Highly effective anti-inflammatory therapies are available for treating patients with relapsing-remitting multiple sclerosis (MS). The disease starts as an inflammatory process, which induces focal demyelinating lesions in the gray and white matter. This stage of the disease dominates in the relapsing phase and can be targeted by current anti-inflammatory treatments. Accumulation of inflammation peaks in the late relapsing and early progressive stage and then declines. Some data suggest that this process may be targeted by immune ablation and hematopoietic stem cell transplantation. Therapies for MS suppress inflammation and relapses, but their effectiveness for slowing disease progression and brain atrophy varies. Ocrelizumab, an anti-CD20 antibody, effectively reduced annualized relapse rate and disease progression, compared with interferon beta-1a, in patients with relapsing-remitting MS. A critical question is whether use of highly effective monoclonal antibodies, such as ocrelizumab, natalizumab, and alemtuzumab, at the onset of disease and would prevent later disease progression. In addition, the safety of all highly effective therapies should be continuously monitored because of the risks associated with impaired immune surveillance. Our featured experts in the field discuss treatment approaches to reduce relapses in patients with MS.

Q: What treatment approach would you use to reduce relapses in patients with MS? 

Staley Brod, MD

Professor of Neurology
Director, Division of MS/Neuro-immunology
Department of Neurology
Medical College of Wisconsin
Milwaukee, WI

“The issue among neurologists is deciding between immunomodulating agents (changing the behavior of cells) and immunosuppressive or immunoablative agents (getting rid of the cells in one way or another).”

Staley Brod, MD

I think that it depends a lot on the patient and the patient’s level of disease activity. There are 2 groups of prescribers: escalators, like myself, who tend to start with the more traditional “platform therapies,” and the induction mavens or accelerators, who use the more immunosuppressive or immunoablative drugs as a first-line agent. Most patients will do relatively well with the platform agents, at least for a period to time. To use the more advanced therapy, or more immunosuppressive agents, at the outset, the patient would have to be experiencing very active disease with multiple attacks—high burden of disease on magnetic resonance imaging (MRI). The issue among neurologists is deciding between immunomodulating agents (changing the behavior of cells) and immunosuppressive or immunoablative agents (getting rid of the cells in one way or another).

David A. Hafler, MD

Chairman, Department of Neurology
Professor of Immunobiology
Yale School of Medicine
New Haven, CT

“The critical question in MS is as follows: If you treat very early, before there are clinical symptoms, and continue treatment for 2 or 3 years, do we stop the disease and later entry into progressive disease?”

David A. Hafler, MD

What we have learned from rheumatoid arthritis, where we can see the initial event, is that, if you use biologics such as anti–tumor necrosis factor alpha very early on, you can basically stop the disease and reset the immune system.

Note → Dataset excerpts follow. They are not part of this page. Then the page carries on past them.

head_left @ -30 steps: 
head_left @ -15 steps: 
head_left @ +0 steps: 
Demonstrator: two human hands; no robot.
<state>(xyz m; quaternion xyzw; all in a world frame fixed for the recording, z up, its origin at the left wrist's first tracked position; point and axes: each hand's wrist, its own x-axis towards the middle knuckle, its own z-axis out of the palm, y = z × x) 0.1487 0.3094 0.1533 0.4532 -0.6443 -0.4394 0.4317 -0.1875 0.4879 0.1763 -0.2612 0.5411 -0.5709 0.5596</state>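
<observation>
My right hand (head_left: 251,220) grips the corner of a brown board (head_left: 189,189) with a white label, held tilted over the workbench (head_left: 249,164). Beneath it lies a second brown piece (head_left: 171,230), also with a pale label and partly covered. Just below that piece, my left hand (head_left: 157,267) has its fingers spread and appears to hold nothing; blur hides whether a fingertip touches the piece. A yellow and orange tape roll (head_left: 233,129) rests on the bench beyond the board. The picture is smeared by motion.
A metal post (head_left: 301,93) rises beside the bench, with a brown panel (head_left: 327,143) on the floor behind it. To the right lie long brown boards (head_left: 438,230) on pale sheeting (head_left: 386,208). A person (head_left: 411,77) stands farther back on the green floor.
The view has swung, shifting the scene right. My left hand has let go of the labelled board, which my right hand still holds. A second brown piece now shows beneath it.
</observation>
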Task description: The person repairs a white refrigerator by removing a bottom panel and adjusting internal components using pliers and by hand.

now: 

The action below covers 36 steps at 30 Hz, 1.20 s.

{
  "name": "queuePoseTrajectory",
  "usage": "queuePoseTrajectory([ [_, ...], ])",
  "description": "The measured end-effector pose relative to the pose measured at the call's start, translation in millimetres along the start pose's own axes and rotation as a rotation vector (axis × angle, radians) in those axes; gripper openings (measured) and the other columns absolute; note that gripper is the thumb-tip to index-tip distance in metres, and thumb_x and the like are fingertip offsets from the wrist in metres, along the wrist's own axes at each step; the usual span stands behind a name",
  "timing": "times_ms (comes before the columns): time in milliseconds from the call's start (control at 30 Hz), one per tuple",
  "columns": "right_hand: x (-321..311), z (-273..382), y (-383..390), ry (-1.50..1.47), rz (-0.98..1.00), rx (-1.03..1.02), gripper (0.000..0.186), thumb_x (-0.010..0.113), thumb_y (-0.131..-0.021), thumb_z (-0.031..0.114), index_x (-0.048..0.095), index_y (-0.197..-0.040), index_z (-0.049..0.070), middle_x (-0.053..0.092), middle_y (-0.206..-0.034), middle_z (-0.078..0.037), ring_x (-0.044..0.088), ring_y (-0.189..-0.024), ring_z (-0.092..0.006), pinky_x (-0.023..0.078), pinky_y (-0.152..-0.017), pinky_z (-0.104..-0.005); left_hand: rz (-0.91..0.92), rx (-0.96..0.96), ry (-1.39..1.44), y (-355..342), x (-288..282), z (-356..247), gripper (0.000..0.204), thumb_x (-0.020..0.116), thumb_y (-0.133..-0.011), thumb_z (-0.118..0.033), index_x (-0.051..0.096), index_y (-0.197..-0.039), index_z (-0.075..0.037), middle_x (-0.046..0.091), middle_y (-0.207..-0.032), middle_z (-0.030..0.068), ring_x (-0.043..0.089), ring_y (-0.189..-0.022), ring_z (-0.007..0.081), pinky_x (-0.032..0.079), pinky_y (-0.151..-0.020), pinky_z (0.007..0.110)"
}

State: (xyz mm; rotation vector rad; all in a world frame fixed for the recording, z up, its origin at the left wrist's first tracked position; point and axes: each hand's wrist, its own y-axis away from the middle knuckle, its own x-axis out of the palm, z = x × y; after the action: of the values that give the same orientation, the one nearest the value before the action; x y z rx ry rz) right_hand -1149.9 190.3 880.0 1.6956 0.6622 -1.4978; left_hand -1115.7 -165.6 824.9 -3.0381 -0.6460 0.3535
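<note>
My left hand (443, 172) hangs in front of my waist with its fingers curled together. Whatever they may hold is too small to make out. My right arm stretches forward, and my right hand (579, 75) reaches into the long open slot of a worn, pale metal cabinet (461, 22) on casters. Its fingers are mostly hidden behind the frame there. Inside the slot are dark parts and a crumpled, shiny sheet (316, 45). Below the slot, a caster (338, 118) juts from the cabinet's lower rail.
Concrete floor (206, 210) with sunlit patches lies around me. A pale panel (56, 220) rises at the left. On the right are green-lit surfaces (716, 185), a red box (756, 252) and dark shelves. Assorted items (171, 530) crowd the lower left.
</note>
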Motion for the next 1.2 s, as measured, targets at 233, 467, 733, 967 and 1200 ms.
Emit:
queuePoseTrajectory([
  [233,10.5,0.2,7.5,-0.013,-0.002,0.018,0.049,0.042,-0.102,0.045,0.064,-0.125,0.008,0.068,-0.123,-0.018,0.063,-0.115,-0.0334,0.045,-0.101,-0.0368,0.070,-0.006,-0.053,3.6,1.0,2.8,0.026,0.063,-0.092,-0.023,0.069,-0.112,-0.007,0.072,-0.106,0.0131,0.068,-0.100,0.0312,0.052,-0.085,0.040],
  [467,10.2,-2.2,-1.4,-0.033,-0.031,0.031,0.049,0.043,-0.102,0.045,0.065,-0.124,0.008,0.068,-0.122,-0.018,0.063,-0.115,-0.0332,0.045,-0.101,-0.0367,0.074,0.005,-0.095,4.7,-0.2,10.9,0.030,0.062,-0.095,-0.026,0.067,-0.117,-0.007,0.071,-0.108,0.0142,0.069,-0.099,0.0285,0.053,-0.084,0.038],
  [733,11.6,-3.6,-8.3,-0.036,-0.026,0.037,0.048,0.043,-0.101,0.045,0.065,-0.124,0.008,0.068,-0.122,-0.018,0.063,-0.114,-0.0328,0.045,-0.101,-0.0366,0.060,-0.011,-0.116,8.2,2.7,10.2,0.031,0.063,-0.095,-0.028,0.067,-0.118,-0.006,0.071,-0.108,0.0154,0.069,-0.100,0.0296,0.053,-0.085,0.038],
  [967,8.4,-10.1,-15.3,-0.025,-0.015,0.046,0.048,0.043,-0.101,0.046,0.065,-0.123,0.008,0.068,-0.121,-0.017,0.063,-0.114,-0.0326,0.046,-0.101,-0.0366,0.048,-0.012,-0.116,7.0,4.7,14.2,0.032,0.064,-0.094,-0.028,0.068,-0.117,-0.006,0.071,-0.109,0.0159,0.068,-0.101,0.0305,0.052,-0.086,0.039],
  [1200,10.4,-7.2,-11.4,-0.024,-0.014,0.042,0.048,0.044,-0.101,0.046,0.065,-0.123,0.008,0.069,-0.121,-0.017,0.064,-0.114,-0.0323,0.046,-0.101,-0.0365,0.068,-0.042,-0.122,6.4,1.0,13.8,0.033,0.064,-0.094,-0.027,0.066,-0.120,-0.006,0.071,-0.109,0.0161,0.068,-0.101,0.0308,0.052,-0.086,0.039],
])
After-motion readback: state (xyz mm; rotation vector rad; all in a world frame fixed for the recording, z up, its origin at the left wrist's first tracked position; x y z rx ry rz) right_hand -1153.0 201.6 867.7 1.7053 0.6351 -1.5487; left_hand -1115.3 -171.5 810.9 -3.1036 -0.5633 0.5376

The idea of allowing inflammation to occur in the central nervous system and allowing for potential permanent neurologic disability by using less effective drugs does not make sense. The critical question in MS is as follows: If you treat very early, before there are clinical symptoms, and continue treatment for 2 or 3 years, do we stop the disease and later entry into progressive disease? While this question will take perhaps decades to answer, it is hard to argue for allowing diffuse inflammation in the central nervous system. Thus, I would suggest early aggressive treatment. The issue that we have in MS is that we do not know when the disease really begins. So, the experiences with very early treatment of autoimmunity in psoriasis and rheumatoid arthritis are hard to translate to MS, but the idea of using drugs historically because of their earlier use as first-line treatment is not logical to me. 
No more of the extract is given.